Be nice, I've just phoned her and invited her to join us on this forum to ask questions. Hopefully we can get a more considered view across.


----------



## andy_wrx (17 Oct 2009)

4F said:


> Golfman is certainly a bit of a wag.



I laughed out loud when one of the other posters called him a gobshite !


----------



## thomas (18 Oct 2009)

I just wish paragraphs worked on their forum. Nice to see the balance on a car forum though


----------



## Cab (19 Oct 2009)

Has she appeared over here yet?


----------



## purplepolly (19 Oct 2009)

Very strange - she _claims_ to be also looking for cyclists who've ben involved in incidents, yet googling her phone number, email and 'cyclist motorist itv' produce no relevant results. Has anyone seen anything on another forum?


----------



## Cab (19 Oct 2009)

purplepolly said:


> Very strange - she _claims_ to be also looking for cyclists who've ben involved in incidents, yet googling her phone number, email and 'cyclist motorist itv' produce no relevant results. Has anyone seen anything on another forum?



No. But as I say, I telephoned her, we talked for a little while, and I invited her here. She seemed keen to get the angle from cyclists but, in my opinion, didn't seem well informed. 

The acid test will be whether she turns up here (or elsewhere) looking for the cycling angle.


----------



## Jonathan M (19 Oct 2009)

I can't see ITV producing a well balanced programme on this. They need to attract the advertising and viewers in, so it will be an expose on how badly the cyclists of the UK ride, and how we contribute to deaths on the pavement.

Sadly there will be enough examples of bad riding available in any of the major cities (RLJ'ing etc) to illustrate how awful we all are.

Anyone on good enough terms with a cycling personality to get them to contact and put a personable face across?


----------



## dellzeqq (20 Oct 2009)

these shows work to a formula. They need a person who will fulminate at cyclists. They'll find a person who will speak for cyclists in a more or less rational way. Then there will be fulmination and reason interspersed with bits of interpretation by the presenter which will appeal to the more neurotic listener. Long words won't do, and coherent sentences will be at a premium.


----------



## jonesy (20 Oct 2009)

dellzeqq said:


> these shows work to a formula. They need a person who will fulminate at cyclists. They'll find a person who will speak for cyclists in a more or less rational way. Then there will be fulmination and reason interspersed with bits of interpretation by the presenter which will appeal to the more neurotic listener. Long words won't do, and coherent sentences will be at a premium.
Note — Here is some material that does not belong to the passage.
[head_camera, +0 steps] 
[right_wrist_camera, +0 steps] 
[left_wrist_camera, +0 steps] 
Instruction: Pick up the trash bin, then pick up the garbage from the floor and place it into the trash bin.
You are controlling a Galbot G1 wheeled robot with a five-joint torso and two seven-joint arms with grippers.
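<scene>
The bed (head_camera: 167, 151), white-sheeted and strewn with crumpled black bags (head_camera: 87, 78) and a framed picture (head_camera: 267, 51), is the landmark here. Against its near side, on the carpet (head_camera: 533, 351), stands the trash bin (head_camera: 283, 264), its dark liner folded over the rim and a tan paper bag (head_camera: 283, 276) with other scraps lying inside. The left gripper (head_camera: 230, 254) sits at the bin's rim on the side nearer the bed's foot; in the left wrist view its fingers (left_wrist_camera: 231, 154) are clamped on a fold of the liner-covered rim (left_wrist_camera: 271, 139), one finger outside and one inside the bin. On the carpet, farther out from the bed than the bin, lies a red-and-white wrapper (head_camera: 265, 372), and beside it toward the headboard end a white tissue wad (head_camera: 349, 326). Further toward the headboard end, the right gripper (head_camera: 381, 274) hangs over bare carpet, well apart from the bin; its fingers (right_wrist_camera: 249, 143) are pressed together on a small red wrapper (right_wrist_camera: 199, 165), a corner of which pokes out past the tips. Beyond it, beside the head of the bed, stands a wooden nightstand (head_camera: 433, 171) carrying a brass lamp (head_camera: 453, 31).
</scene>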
Indeed, the 'fallacy of false compromise'; just how the climate change 'debate' is presented in the media...


----------



## Cab (21 Oct 2009)

Anyone seen the researcher in question either on this site or any other cycling site yet?


----------



## Origamist (21 Oct 2009)

Cab said:


> Anyone seen the researcher in question either on this site or any other cycling site yet?



I wouldn't hold your breath...


----------



## CotterPin (21 Oct 2009)

At some point the programme will get broadcast, and it will be exactly as dell suggests, except I would argue that the presenter does little more than back up the view against cyclists, and the cycling representative will get treated as an outsider and in a slightly patronising manner from all else present


----------



## Cab (22 Oct 2009)

I'll try and find time to phone her again later.


----------



## sheddy (9 Nov 2009)

Would it be this one ? - London Tonight Fri 13 Nov 8pm ITV1 London region

On the UK's roads the car is king, but with thousands of collisions between cars and bicycles each year, is it time cyclists were better protected? Fiona Foster reports on calls for new safety measures, including a controversial idea to make motorists' insurers automatically responsible for a smash, regardless of who is to blame.


----------



## semislickstick (11 Nov 2009)

sheddy said:


> Would it be this one ? - London Tonight Fri 13 Nov 8pm ITV1 London region
> 
> On the UK's roads the car is king, but with thousands of collisions between cars and bicycles each year, is it time cyclists were better protected? Fiona Foster reports on calls for new safety measures, including a controversial idea to make motorists' insurers automatically responsible for a smash, regardless of who is to blame.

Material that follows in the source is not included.